SMARTS-RX → SMILES Molecular Generator

We introduce VeGA-RX, conditioned on dual semantic descriptors (SMILES + SMARTS-RX), and VeGA-SCX, which integrates topological guidance (SMILES + Scaffold + SMARTS-RX). Both models efficiently explore chemical space but with distinct profiles: VeGA-SCX prioritizes structural discipline, while VeGA-RX maximizes generative freedom.

SMARTS-RX → SMILES Molecular Generator

This repository provides a complete pipeline for training, fine-tuning, and generating molecules using conditional SMARTS-RX → SMILES models.

The workflow is organized into six notebooks.

1. Installation

First, download the codebase.

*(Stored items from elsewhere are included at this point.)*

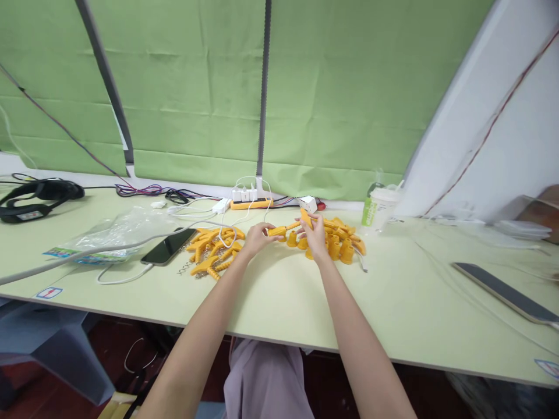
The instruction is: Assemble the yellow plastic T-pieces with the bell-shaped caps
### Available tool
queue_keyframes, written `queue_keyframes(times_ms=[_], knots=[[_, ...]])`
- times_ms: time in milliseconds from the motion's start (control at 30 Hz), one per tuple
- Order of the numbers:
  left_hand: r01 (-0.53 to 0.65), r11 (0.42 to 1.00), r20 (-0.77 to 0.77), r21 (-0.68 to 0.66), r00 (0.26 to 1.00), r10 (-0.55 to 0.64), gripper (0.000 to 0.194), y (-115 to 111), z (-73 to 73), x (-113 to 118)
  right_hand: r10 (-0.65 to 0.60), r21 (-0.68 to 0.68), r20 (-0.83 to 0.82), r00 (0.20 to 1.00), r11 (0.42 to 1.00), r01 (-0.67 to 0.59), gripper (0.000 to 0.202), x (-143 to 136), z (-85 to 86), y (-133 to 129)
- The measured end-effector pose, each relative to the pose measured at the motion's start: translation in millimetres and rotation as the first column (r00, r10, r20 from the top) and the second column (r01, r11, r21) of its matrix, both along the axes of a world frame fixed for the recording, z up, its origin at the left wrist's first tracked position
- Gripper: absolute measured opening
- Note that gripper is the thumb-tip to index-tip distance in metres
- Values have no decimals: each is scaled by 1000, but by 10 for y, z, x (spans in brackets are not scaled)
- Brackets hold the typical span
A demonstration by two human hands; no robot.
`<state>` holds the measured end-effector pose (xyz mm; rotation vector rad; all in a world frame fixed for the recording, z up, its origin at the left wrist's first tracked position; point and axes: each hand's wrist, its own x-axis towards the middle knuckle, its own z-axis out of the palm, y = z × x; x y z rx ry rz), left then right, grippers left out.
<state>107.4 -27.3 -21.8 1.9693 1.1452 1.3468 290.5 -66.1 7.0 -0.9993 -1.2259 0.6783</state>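
Note:
My left hand [257, 238] pinches a yellow plastic cup-shaped piece [276, 231] just above the table. Close by, my right hand [316, 237] grips a yellow plastic handle piece [305, 218], whose thin stem points left toward the cup-shaped piece. Whether the two parts touch is too small to tell. Below and right of my right hand stand several yellow cup-shaped pieces [334, 249], with more yellow parts [338, 224] heaped behind them. Left of my left hand lies a pile of yellow handle parts [209, 247], some with ridged stems and small metal springs or chains.
A power strip [251, 203] with white plugs and cables sits at the back. Left are a phone [168, 247], a clear plastic bag [117, 233] and headphones [39, 198]. A white cup [382, 208] and another phone [502, 290] are on the right.

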Motion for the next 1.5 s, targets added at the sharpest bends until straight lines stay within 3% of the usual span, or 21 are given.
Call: queue_keyframes(times_ms=[133,233,333,533,667,900,1100,1267,1500], knots=[[3,998,214,-65,977,11,44,10,52,-50,10,55,126,992,998,-18,39,-103,-6,-47],[48,991,402,-128,916,7,48,-7,124,-100,104,50,169,980,992,-114,32,-100,8,-77],[115,977,507,-182,862,-7,51,-13,161,-157,142,43,272,952,986,-160,39,-51,6,-80],[216,963,606,-160,791,-77,52,22,141,-191,-65,92,493,867,995,23,39,17,-52,-31],[330,927,695,-177,709,-120,42,43,142,-169,-169,110,477,863,985,133,28,16,-49,-20],[450,875,667,-178,709,-228,48,35,135,-218,-316,101,446,837,947,304,34,64,-25,27],[399,891,445,-215,852,-274,54,17,114,-297,-141,-9,294,945,989,150,42,78,-35,51],[416,894,438,-167,844,-311,54,82,49,-287,-80,39,248,965,997,73,37,10,5,-33],[428,893,490,-138,813,-314,57,141,7,-292,87,-31,211,974,996,-82,34,68,10,-8]])
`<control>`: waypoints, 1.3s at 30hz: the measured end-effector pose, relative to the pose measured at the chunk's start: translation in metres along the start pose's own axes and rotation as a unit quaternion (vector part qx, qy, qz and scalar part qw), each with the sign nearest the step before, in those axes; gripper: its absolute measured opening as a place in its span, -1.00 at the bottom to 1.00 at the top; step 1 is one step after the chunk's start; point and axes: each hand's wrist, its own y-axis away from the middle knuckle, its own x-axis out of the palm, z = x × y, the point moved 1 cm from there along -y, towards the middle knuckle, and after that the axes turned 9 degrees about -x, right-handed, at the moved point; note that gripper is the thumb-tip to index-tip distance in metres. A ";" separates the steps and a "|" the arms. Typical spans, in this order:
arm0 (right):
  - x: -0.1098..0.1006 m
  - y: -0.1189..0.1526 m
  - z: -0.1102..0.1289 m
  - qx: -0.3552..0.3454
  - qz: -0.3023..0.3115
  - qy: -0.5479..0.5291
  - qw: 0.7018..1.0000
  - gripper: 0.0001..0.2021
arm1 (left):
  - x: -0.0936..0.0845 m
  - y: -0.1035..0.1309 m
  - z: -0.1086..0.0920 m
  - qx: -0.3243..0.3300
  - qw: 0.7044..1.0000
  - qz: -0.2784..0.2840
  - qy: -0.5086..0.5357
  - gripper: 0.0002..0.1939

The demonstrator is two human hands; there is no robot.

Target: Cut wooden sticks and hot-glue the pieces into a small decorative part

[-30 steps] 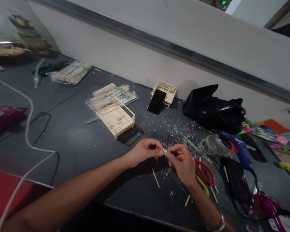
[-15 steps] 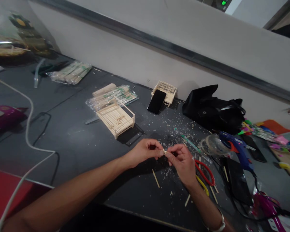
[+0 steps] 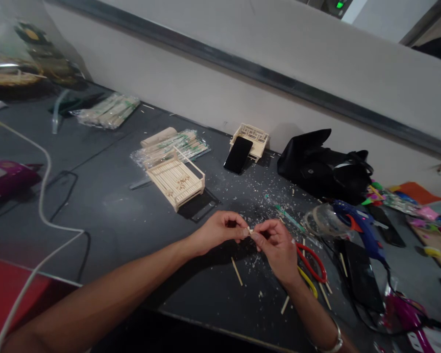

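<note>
My left hand (image 3: 224, 229) and my right hand (image 3: 276, 246) meet over the dark table, fingertips pinched on a tiny pale wooden piece (image 3: 250, 231) between them. Fingers cover most of the piece. Beyond my left hand stands a small wooden stick frame (image 3: 169, 179) with a slatted top, and small wooden bits lie on it. A loose stick (image 3: 237, 271) lies below my hands. Beside my right wrist are red and yellow handles (image 3: 313, 264), partly hidden by the arm.
A black phone (image 3: 238, 155) leans on a small wooden bench (image 3: 255, 138) near the wall. A black bag (image 3: 319, 166), a blue glue gun (image 3: 365, 230) and cables are at right. Packaged sticks (image 3: 108, 110) lie at back left, and a white cable (image 3: 46, 196) crosses the left side.
</note>
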 end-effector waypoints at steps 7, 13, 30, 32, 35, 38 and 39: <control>0.000 -0.001 0.002 -0.013 0.012 0.006 1.000 -0.78 | 0.000 0.002 -0.004 0.000 1.000 0.002 0.017 -0.70; -0.001 0.000 -0.002 0.005 -0.013 -0.032 0.999 -0.76 | -0.002 0.000 -0.005 0.014 0.998 -0.003 0.066 -0.70; 0.000 0.001 0.003 -0.060 -0.008 0.081 0.995 -0.86 | 0.000 0.000 -0.001 -0.008 0.998 -0.001 0.066 -0.70; 0.001 0.001 0.004 -0.060 -0.007 0.089 0.994 -0.85 | -0.001 0.000 0.000 -0.007 0.998 0.001 0.063 -0.71; 0.001 0.001 0.004 -0.065 -0.006 0.103 0.993 -0.85 | -0.001 0.000 0.000 -0.004 0.998 0.002 0.058 -0.72; 0.001 0.001 0.005 -0.074 -0.008 0.103 0.992 -0.85 | -0.001 0.000 -0.001 -0.003 0.999 0.002 0.054 -0.74; 0.002 0.001 0.005 -0.075 -0.007 0.103 0.992 -0.85 | -0.001 0.001 -0.001 -0.003 0.999 0.002 0.052 -0.74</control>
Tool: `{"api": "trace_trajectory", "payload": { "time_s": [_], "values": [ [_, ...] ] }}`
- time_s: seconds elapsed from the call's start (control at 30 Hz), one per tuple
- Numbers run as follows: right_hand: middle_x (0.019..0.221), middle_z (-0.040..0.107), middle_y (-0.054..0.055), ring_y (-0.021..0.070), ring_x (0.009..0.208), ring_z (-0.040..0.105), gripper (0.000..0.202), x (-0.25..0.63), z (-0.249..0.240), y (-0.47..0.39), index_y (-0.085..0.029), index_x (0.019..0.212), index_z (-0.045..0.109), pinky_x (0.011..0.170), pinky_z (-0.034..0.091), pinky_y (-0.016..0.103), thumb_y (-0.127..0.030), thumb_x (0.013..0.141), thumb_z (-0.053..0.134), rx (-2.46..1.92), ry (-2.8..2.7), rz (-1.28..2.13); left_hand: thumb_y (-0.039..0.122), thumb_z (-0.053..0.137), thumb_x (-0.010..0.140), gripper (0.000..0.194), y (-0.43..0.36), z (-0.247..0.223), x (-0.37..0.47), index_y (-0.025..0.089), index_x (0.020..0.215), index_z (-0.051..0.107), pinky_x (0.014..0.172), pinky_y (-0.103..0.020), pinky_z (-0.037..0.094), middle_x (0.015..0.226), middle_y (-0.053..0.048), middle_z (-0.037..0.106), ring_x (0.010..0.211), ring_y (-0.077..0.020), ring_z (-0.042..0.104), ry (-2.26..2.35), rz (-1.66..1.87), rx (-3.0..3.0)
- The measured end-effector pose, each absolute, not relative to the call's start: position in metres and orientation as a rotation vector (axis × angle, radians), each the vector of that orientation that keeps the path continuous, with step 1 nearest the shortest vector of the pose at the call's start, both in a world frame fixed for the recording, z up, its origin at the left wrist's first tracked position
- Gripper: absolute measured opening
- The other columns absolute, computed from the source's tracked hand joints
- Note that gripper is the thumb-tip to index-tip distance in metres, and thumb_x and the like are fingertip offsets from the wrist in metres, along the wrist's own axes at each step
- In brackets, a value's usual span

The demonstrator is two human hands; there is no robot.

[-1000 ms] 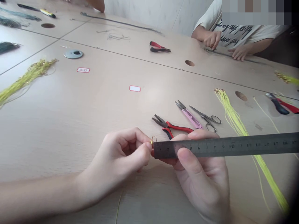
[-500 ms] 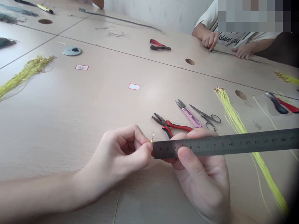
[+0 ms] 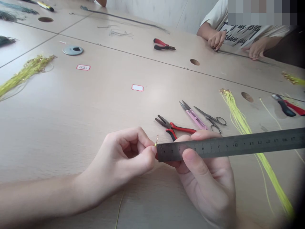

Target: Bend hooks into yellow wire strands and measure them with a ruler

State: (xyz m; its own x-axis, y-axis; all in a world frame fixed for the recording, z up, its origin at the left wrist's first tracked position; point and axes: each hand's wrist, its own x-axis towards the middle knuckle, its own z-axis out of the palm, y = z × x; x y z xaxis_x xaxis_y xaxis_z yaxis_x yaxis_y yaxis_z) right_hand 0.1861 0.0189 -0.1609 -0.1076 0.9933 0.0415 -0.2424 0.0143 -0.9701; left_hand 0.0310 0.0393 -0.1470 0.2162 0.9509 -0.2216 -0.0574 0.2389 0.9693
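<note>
Between thumb and forefinger, my left hand (image 3: 130, 156) pinches a yellow-green cord (image 3: 119, 206) by its end, where a small gold clasp (image 3: 157, 139) sticks up. The cord's tail hangs below that hand. A steel ruler (image 3: 221, 146) lies across the fingers of my right hand (image 3: 209, 184), with the thumb pressed on its face. The ruler's left end is right beside the clasp and my left fingertips. Just behind my right hand are red and black pliers (image 3: 175, 126), partly hidden by its fingers.
Pink thread snips (image 3: 194, 117) and scissors (image 3: 211, 120) lie past the pliers. Bundles of yellow-green cord lie at right (image 3: 240, 117) and left (image 3: 26, 74). Two labels, a grey disc (image 3: 72, 50) and other pliers (image 3: 164, 44) are farther off. Another person's hands (image 3: 216, 40) work across the table.
My hands hold almost the same pose; the ruler's right end has tipped up slightly. Across the table, the other person's hand at right has shifted rightward along a dark strand.
</note>
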Motion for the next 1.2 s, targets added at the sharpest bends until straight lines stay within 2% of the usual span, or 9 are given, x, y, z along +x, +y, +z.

Then, use conda to set up a new environment for VeGA. If you're new to conda, we recommend checking out this tutorial before proceeding.

conda env create -f enviroment.yml  
conda activate vega
python -m pip install tensorflow[and-cuda]  
conda install -c conda-forge jupyter notebook

Now, you can launch one of the three notebooks using Jupyter Notebook.

Workflow Overview

Recommended order of execution:

Training → (Optional) Fine-Tuning → Generation

1. Training

1.1 def_train_SMART_SCAFFOLD.ipynb

Purpose

Train the SMARTS + Scaffold conditioned SMILES generator.

Setup

Modify the file paths in the configuration section:

SMILES dataset
SMARTS definition file
Output/cache paths

Execution

Run the main training cell.

If train_data.pkl and val_data.pkl do NOT exist, the notebook starts full preprocessing and training: logger.info("🚀 START TRAINING: SMARTS-RX → SMILES")

If cached files already exist, it directly loads them:

logger.info("🚀 AVVIO SCRIPT: CARICAMENTO DIRETTO E ADDESTRAMENTO")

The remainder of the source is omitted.